▸ What is being asked: Restate all the lines below word for word, but omit the pictures.

▸ Data below:
---------------

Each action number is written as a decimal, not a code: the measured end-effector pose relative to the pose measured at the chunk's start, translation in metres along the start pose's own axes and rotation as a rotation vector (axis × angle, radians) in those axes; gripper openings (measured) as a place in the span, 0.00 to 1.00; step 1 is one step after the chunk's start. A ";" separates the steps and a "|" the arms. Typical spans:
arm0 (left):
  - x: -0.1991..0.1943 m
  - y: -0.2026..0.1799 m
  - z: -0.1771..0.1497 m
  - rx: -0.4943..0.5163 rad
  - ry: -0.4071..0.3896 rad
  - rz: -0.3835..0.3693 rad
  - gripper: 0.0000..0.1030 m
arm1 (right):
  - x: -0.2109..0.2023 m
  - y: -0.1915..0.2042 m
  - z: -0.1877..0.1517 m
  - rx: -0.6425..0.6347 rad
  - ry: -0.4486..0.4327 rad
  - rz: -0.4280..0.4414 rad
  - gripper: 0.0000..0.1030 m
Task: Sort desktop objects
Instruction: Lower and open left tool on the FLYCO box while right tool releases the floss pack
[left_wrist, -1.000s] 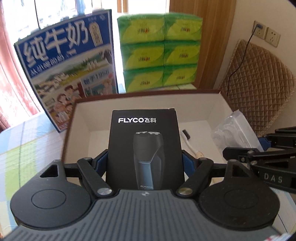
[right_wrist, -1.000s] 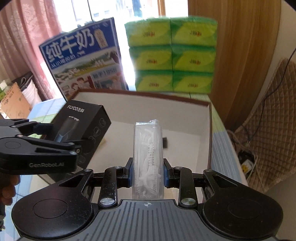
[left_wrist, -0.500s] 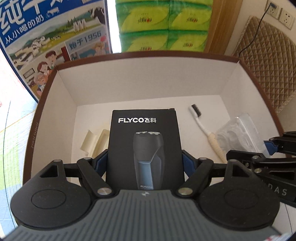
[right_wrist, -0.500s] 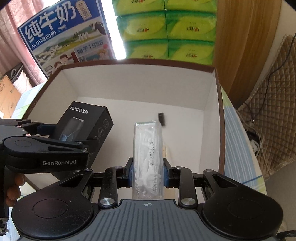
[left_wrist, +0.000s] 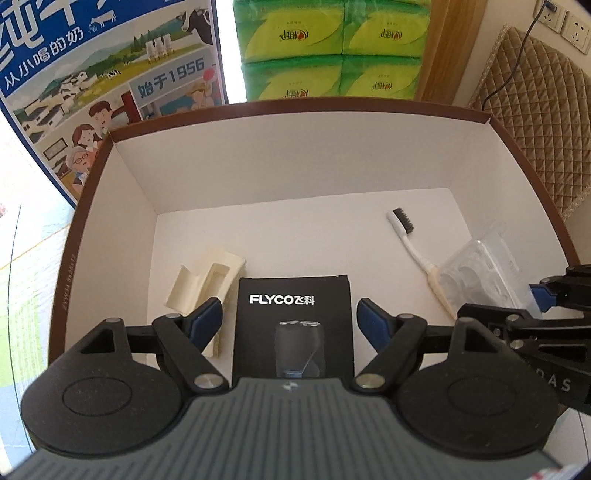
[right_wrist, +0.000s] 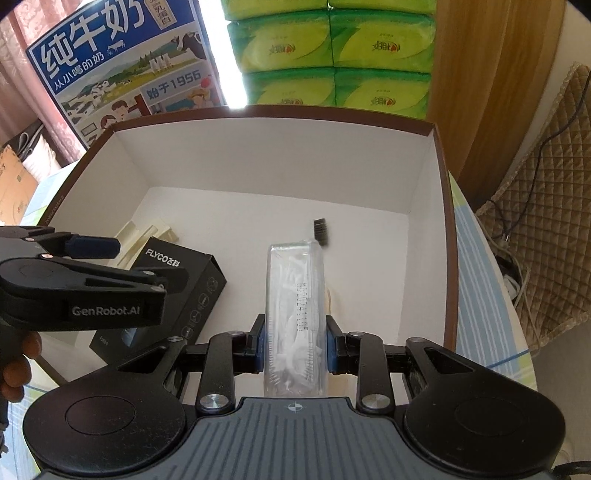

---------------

▸ Task output:
Each action number is written as a decimal, not a code: the measured end-effector pose relative to the pose measured at the chunk's start, translation in metres along the start pose's own axes and rotation as a rotation vector (axis × angle, radians) in those axes; gripper openings (measured) as a place in the span, 0.00 to 1.00; step 1 is one step after the chunk's start. A ";" separates the steps and a "|" the arms. Typical spans:
arm0 (left):
  - x: -0.1991..0.1943 m
  - y: -0.2026..0.1799 m
  - z: -0.1771..0.1497 m
  - rx: -0.4943..0.5163 rad
  - ry: -0.4071..0.3896 rad
  - rz: -0.3835..0.3693 rad
  - gripper: 0.0000..0.1030 m
arm1 (right):
  - x: -0.2109..0.2023 m
  - y: -0.1915..0.2042 m
  - z: -0.1877..0.1517 m
  - rx: -0.6425..0.6347 rad
  - ry: -0.4486..0.4327 rad
  - rz: -0.4280..0.4414 rad
  - gripper: 0.0000..0.1030 m
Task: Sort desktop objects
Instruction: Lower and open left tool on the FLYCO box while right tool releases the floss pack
[left_wrist, -1.000s] 
[right_wrist, -1.000s] 
[left_wrist, -0.500s] 
[right_wrist, -0.500s] 
[left_wrist, +0.000s] 
[right_wrist, +0.000s] 

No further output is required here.